- **What to work on**
Even the shortest line counts, so transcribe all the data exactly.
Top of Data below
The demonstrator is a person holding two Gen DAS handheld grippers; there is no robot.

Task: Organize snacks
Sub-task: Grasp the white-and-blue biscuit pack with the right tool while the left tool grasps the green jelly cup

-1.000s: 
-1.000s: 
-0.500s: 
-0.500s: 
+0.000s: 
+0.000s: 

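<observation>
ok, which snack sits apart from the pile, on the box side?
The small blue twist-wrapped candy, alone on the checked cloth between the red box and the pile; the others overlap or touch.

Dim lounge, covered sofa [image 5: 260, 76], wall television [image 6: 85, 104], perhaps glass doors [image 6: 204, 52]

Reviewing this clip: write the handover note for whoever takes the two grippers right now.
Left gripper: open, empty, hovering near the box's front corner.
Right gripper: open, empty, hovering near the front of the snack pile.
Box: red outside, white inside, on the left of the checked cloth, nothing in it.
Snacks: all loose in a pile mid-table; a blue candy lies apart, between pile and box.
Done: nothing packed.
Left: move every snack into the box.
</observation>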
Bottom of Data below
- **Written answer**
The demonstrator is a person holding two Gen DAS handheld grippers; there is no robot.

Task: Organize snacks
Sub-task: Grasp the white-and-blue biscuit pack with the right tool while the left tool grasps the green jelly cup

-1.000s: 
-1.000s: 
-0.500s: 
-0.500s: 
+0.000s: 
+0.000s: 

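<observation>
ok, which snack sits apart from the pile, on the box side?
The small blue twist-wrapped candy, alone on the checked cloth between the red box and the pile; the others overlap or touch.

Dim lounge, covered sofa [image 5: 260, 76], wall television [image 6: 85, 104], perhaps glass doors [image 6: 204, 52]

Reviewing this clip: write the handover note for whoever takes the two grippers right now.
Left gripper: open, empty, hovering near the box's front corner.
Right gripper: open, empty, hovering near the front of the snack pile.
Box: red outside, white inside, on the left of the checked cloth, nothing in it.
Snacks: all loose in a pile mid-table; a blue candy lies apart, between pile and box.
Done: nothing packed.
Left: move every snack into the box.
</observation>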

The response to this exercise is now finished.